Настроение артековцев было прекрасное. Каждый представлял город на Волге, по улицам которого совсем недавно они свободно ходили, посещали госпитали с концертами, провожали ежедневно эшелон танков на фронт. Представить город в руинах мы, конечно, не могли. Не верилось, что за истекший год от красавца-города остались одни развалины, дымящиеся пожарища. Особенно радовалась Роза Игольникова. Здесь, на Алтае она была с нами. Когда Артек эвакуировался на Алтай, Роза устроилась медсестрой в лагере и приехала в Белокуриху,
— Хочется домой, — задумчиво говорила она. — Неужели ничего не осталось от города? — беспокоилась девушка.
— Не может такого быть! — уверяли мы её.
Нам тоже не хотелось верить, что город на Волге превращён в кучи камня и битого кирпича, покореженного металла.
— После войны, Роза, мы ещё спляшем в нашем родном Сталинграде! Танец победы спляшем!
— Спасибо, друзья! Как хорошо, что я встретила вас! — и её задумчивые глаза радостно засверкали. — Но где же моя сестричка? С кем же я плясать-то буду? — и она снова задумалась.
На этот вопрос ребята не могли ответить, ведь и у каждого из них было такое горе.
ХЛЕБ ФРОНТУ
Только тот человек, по моему мнению, может быть счастлив, который ставит перед собою большие цели и борется за них всеми своими силами.
Осенью артековцы помогали собирать урожай на полях совхоза «Аврора», перевозили снопы на крытые тока. Обмолотить весь хлеб осенью не представлялось возможным — не хватало людей, техники. Да и осень была дождливая, молотить в таких условиях было бы бесхозяйственностью. А потом начались морозы, по-настоящему легла зима. И вот теперь начинался повсеместный обмолот хлеба на токах.
В субботу и воскресенье от обеда и до поздней ночи ребята ходили на ток и работали возле молотилки. На улице было холодно, ветер завихривал мякину вместе со снегом и этой массой сыпал в лицо, за воротник. Молотилка гудела, как изголодавшееся чудовище, а ей в ненасытную пасть всё толкали и толкали снопы. Иногда сноп попадался мёрзлый (наверное, лежал где-нибудь сбоку), его приходилось сначала разрывать руками, а потом подавать машинисту.
— Поддай, робяты! — задорно кричал он, и «робяты» носились шустрее.

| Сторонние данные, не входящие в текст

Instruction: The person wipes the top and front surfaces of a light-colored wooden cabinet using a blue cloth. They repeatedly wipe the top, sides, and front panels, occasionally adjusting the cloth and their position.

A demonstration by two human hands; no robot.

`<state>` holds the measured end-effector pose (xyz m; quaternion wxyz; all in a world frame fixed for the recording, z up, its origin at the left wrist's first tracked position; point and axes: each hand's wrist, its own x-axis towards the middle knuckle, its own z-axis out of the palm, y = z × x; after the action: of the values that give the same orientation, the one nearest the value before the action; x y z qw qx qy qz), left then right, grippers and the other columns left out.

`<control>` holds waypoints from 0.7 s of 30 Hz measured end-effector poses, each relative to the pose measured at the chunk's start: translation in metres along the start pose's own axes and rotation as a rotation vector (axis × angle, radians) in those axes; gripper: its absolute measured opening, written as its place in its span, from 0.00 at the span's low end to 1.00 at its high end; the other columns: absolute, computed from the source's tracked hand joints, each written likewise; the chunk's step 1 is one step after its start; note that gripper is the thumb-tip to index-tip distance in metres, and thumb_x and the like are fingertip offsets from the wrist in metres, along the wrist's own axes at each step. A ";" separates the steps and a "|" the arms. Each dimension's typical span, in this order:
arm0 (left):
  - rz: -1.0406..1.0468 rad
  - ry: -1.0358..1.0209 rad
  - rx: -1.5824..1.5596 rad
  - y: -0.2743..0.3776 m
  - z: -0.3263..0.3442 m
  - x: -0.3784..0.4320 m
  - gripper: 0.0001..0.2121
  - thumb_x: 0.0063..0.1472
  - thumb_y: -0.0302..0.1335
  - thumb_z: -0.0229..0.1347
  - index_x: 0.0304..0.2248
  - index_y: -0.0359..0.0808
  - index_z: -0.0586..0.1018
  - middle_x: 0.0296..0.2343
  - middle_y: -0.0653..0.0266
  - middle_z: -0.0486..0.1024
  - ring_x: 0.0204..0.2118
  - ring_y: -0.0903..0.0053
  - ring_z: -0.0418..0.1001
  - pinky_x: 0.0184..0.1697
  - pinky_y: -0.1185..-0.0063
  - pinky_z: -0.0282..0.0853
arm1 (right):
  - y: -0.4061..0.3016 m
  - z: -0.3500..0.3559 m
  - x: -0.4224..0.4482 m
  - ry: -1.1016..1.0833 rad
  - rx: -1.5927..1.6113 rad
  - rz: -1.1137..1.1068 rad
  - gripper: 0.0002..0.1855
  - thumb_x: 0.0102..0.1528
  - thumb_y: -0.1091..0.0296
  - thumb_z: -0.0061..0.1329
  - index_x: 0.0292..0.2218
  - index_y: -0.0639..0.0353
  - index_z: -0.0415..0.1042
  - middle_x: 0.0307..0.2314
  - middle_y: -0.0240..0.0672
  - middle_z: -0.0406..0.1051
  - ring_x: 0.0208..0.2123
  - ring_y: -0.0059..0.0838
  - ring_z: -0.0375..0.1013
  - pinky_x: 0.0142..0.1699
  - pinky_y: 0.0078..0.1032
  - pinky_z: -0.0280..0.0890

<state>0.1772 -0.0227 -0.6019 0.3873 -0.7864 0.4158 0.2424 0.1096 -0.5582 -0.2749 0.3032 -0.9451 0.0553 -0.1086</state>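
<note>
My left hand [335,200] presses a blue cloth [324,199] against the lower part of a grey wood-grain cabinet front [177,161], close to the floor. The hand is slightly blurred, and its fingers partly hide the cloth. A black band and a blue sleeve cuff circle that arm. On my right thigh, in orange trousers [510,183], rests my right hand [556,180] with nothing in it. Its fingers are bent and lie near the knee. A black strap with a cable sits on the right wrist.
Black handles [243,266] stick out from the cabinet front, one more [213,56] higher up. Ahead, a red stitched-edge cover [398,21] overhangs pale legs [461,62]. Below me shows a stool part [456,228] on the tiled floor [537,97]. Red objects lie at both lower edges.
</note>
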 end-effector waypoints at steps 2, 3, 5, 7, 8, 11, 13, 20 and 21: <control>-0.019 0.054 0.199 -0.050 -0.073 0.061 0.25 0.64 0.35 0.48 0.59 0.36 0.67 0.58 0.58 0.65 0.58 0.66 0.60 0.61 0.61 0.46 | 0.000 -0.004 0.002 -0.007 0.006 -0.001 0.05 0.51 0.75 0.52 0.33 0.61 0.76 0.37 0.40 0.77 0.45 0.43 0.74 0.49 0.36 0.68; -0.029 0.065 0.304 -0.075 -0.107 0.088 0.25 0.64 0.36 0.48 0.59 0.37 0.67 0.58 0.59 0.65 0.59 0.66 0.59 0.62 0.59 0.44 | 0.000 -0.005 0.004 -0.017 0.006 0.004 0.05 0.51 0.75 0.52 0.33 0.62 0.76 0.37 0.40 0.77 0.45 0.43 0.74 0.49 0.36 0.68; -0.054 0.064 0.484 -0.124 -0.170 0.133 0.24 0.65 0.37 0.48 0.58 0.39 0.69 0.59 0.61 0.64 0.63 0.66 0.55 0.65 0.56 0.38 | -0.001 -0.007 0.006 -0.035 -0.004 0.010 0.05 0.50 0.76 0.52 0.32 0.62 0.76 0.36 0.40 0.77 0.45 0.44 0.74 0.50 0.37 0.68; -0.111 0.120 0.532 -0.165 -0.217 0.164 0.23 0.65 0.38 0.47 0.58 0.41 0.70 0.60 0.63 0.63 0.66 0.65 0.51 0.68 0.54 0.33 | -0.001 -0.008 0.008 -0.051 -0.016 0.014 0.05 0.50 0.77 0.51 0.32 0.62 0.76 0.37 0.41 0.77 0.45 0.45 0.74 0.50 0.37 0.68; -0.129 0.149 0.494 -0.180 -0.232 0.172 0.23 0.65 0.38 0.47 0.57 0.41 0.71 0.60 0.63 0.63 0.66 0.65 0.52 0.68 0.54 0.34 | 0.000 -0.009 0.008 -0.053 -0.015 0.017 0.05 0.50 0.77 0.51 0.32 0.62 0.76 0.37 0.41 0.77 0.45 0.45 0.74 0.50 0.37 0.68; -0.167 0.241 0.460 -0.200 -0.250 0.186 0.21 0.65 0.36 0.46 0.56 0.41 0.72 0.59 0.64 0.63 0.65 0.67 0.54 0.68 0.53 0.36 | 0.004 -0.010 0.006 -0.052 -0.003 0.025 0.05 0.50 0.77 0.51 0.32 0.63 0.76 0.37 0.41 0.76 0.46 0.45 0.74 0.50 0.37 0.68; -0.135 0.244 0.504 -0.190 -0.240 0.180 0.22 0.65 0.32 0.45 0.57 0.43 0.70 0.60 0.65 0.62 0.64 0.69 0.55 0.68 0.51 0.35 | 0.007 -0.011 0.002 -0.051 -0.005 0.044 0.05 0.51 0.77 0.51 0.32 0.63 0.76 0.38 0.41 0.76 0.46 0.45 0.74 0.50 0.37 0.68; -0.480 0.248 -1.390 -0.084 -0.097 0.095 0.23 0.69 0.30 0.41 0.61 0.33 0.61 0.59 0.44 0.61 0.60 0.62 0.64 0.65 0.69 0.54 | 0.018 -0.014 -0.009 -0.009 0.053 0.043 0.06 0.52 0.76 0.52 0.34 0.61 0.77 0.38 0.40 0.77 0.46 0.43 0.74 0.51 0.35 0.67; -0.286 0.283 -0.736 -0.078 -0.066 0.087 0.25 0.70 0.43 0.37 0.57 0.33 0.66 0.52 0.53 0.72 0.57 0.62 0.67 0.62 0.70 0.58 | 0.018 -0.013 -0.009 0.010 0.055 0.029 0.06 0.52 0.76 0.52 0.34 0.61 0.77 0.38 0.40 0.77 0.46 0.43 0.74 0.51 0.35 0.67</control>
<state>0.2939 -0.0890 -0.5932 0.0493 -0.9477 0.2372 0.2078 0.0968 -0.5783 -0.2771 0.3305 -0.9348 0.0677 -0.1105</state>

Возле молотилки, в затишье, было теплее, и мы невольно собирались здесь гурьбой. Но нужно было вовремя подтаскивать снопы, отгребать солому, наполнять мешки зерном, — и мы шли под удары ледяного ветра, превозмогая усталость и сон, чётко, словно роботы, выполняли однообразные движения. Постепенно всё зримее становились результаты нашего труда: скирда снопов уменьшалась, вырастала куча обмолоченной соломы, громадились наполненные зерном мешки.
Вдруг, гудение мотора начало утихать, шкив ударился не так громко и с вышины донесся голос машиниста:
— Довольно, робяты! Перекур на двадцать минут, пусть машина остынет — она быстро, не то — все поршни расплавим!
— Вот видите! — начал Муля. — Железные поршни сдают темпы, а наши будто нет, — стучат в груди, словно молоты! И не боятся, что расплавятся!
— Постой, не хвастайся! Посмотрим завтра, как ты свои конечности отбросишь на постели!
— Они у него по инерции и во сне будут двигаться!
Без работы, без движения на морозе стоять было не особенно приятно, и все двинулись в небольшую теплушку.